KORSCHINSKY AND THE MODERNS. (7) The adaptation which the struggle for

existence brings about has nothing to do with perfecting, for the

organisms which are physiologically and morphologically higher are by no

means always better adapted to external circumstances than those lower in

the scale. Evolution cannot be explained mechanically. The origin of

higher forms from lower is only possible if there is a tendency to

progress innate in the organism itself. This tendency is nearly related to

or identical with the tendency to variation. It compels the organism to

perfect itself as far as external circumstances will permit.

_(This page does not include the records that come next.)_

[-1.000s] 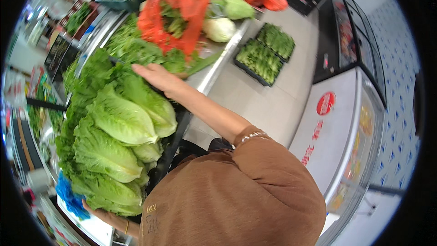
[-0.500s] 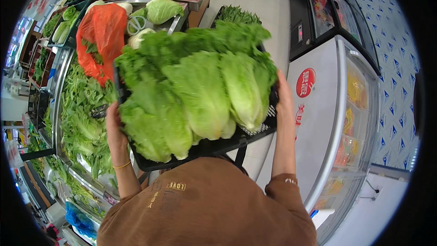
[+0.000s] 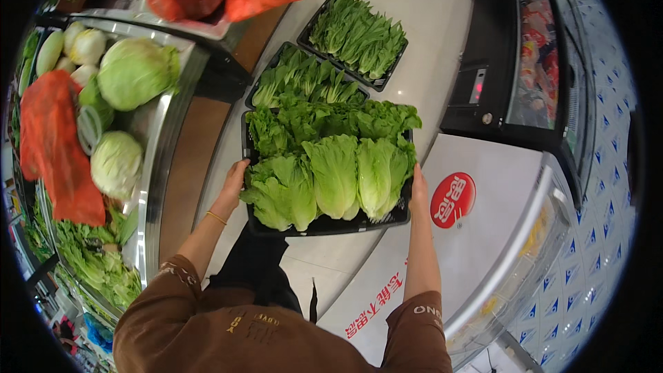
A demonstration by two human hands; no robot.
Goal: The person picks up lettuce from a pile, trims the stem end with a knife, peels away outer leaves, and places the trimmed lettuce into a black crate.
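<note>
A black plastic crate [image 3: 330,226] full of lettuce heads [image 3: 333,178] is held level out in front of my body, above the tiled floor. My left hand [image 3: 235,178] grips its left side, and the fingers are partly hidden against the wall. On the opposite side my right hand [image 3: 418,192] holds the crate with its fingers mostly out of sight. The lettuces lie in two rows, pale stem ends toward me and frilly leaves at the far side. Just beyond sits another black crate with leafy greens [image 3: 304,77], partly covered by the one I hold.
A further crate of narrow-leaved greens [image 3: 359,36] is on the floor [image 3: 421,27]. To the left, a metal-edged display counter [image 3: 150,197] carries cabbages [image 3: 135,74] and a red plastic bag [image 3: 59,145]. A white chest freezer [image 3: 494,166] and a black freezer [image 3: 476,107] line the right.
The lettuce crate has gone forward and down, farther from my chest, with both hands still on it. The view has shifted, bringing the floor crates more fully into sight.
</note>
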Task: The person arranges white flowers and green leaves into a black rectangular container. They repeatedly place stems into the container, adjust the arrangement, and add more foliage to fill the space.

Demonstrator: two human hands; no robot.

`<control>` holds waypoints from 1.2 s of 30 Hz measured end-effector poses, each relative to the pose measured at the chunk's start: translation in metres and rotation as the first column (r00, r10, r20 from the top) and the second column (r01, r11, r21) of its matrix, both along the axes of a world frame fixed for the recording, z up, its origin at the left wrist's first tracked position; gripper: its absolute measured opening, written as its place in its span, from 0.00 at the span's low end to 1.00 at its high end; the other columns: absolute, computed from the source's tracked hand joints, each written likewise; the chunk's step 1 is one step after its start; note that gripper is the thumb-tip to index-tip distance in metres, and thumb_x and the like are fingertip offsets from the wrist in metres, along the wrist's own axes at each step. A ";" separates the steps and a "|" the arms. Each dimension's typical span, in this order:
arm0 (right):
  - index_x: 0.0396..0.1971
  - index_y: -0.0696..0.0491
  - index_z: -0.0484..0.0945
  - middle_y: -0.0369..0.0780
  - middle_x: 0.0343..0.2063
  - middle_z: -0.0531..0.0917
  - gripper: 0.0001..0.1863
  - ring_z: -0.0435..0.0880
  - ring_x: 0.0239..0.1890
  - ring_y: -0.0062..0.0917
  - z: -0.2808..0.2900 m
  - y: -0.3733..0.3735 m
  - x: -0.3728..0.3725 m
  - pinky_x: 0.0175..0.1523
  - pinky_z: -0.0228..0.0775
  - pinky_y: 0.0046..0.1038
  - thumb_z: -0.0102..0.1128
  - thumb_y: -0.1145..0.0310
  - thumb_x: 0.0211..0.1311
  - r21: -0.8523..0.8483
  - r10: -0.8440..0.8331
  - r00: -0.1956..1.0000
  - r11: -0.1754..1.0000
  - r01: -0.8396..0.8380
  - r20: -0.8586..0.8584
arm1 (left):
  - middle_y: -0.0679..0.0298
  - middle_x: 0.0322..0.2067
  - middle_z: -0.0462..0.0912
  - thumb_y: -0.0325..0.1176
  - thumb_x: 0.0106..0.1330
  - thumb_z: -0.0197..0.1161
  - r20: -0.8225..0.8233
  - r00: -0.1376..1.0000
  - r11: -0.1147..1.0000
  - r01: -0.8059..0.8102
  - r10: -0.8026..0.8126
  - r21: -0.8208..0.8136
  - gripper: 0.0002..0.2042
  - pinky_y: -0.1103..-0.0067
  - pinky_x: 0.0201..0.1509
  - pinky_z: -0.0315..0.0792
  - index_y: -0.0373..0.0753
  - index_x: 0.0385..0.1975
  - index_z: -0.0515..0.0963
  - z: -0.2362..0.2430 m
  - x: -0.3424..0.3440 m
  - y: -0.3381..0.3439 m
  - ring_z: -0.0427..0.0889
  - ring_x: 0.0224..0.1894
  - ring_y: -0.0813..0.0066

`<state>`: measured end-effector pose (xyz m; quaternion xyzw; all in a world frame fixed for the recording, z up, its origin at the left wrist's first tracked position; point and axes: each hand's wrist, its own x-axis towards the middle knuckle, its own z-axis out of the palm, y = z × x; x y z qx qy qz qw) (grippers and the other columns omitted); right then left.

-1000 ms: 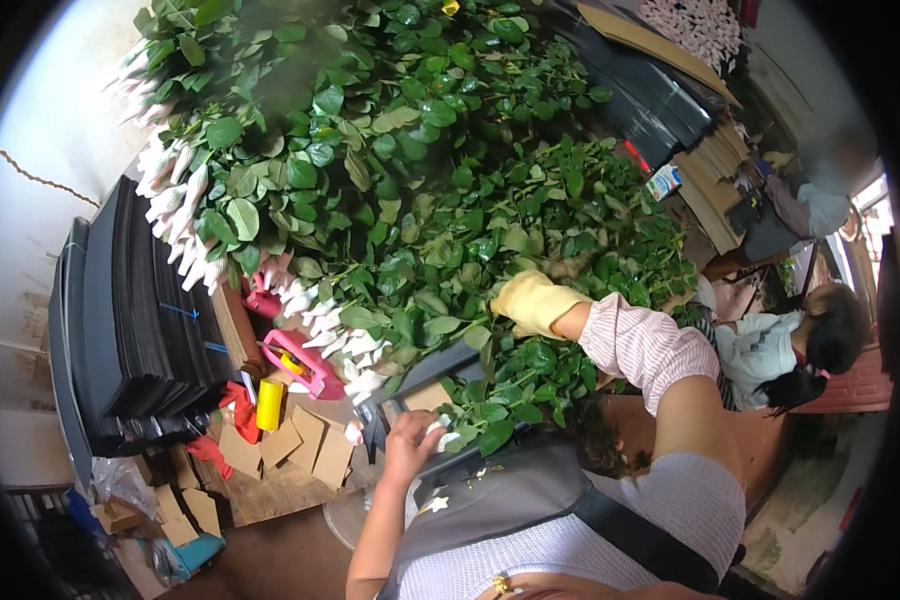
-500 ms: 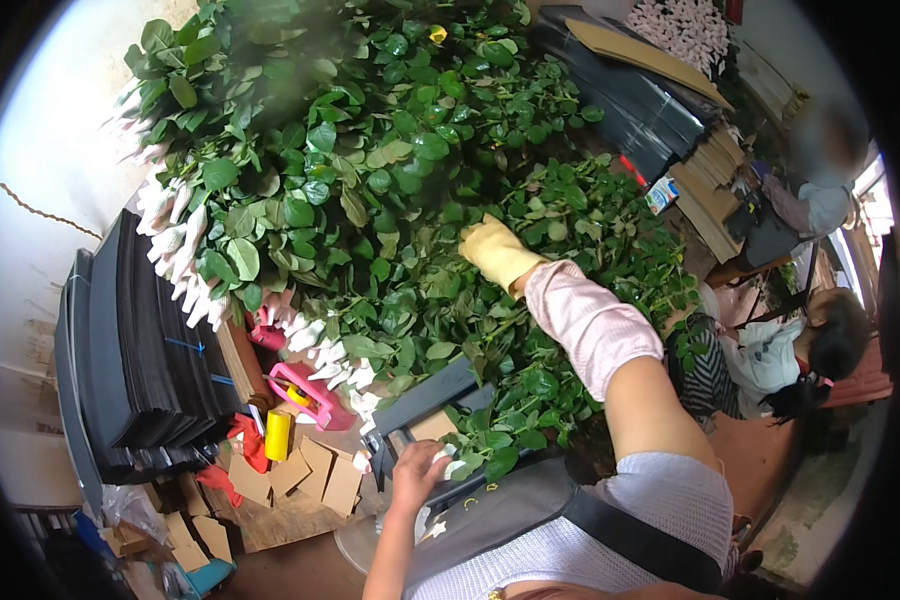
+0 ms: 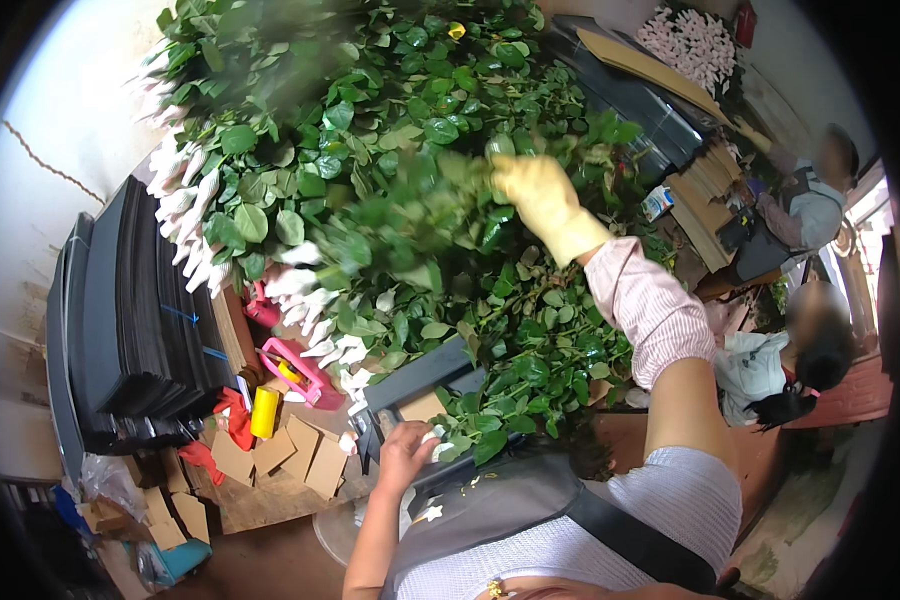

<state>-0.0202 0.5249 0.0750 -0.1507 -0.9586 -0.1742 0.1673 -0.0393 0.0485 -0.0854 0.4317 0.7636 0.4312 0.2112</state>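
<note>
Long leafy rose stems (image 3: 440, 130) cover the work surface, their heads in white net sleeves (image 3: 185, 200) pointing left. My right hand (image 3: 538, 192), in a yellow rubber glove, is closed on a leafy rose stem (image 3: 400, 210), blurred by motion above the pile. Low in front of me, my bare left hand (image 3: 406, 455) has curled fingers around a small white-wrapped flower head (image 3: 438, 442). Leaves spread to the right of it. Just beyond that hand sits a dark grey tray-like frame (image 3: 420, 375) with cardboard inside.
Cut cardboard pieces (image 3: 300, 450), a yellow roll (image 3: 264, 412) and a pink tape dispenser (image 3: 305, 375) lie at left. Tall stacks of black sheets (image 3: 140, 330) stand beyond them. Two people (image 3: 810, 215) (image 3: 770, 370) are at the right, near stacked cardboard (image 3: 705, 215).
My gloved right hand has risen away from me and to the right, with a leafy stem moving in it. My left hand stays almost in place. The view has shifted slightly.
</note>
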 end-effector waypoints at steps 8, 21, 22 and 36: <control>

All this implies an admission of evolution and of descent, but a setting

aside of Darwinism proper as an unsuccessful hypothesis, and a positive

recognition of an endeavour after an aim, internal causes, and teleology

in nature, as against fortuitous and superficial factors. This opens up a

vista into the background of things, and thereby yields to the religious

conception all that a study of nature can yield--namely, an acknowledgment

of the possibility and legitimacy of interpreting the world in a religious

sense, and assistance in so doing.



The most important point has already been emphasised. Even if the theory

of the struggle for existence were correct, it would be possible to

subject the world as a whole to a teleological interpretation. But these

anti-Darwinian theories now emerging, though they do not directly induce

teleological interpretation, suggest it much more strongly than orthodox

Darwinism does. A world which in its evolution is not exposed, for good or

ill, to the action of chance factors--playing with it and forcing it hither

and thither--but which, exposed indeed to the most diverse conditions of

existence and their influences, and harmonising with them, nevertheless

carries implicitly and infallibly within itself the laws of its own

expression, and especially the necessity to develop upwards into higher

and higher forms, is expressly suited for teleological consideration, and

we can understand how it is that the old physico-teleological evidences of

the existence of God are beginning to hold up their heads again. They are

wrong when they try to demonstrate God, but quite right when they simply

seek to show that nature does not contradict--in fact that it allows room

and validity to--belief in the Highest Wisdom as the cause and guide of all

things natural.



As far as the question of the right to interpret nature teleologically is

concerned, it would be entirely indifferent whether what Korschinsky calls

"the tendency to progress," and the system of laws in obedience to which

evolution brings forth its forms, can be interpreted "mechanically" or

not; that is to say, whether or not evolution depends on conditions and

potentialities of living matter, which can be demonstrated and made

mechanically commensurable or not. It may be that they can neither be

demonstrated nor made mechanically commensurable, but lie in the

impenetrable mystery inherent in all life. Whether this mystery really

exists, and whether religion has any particular interest in it if it does,

must be considered in the following chapter.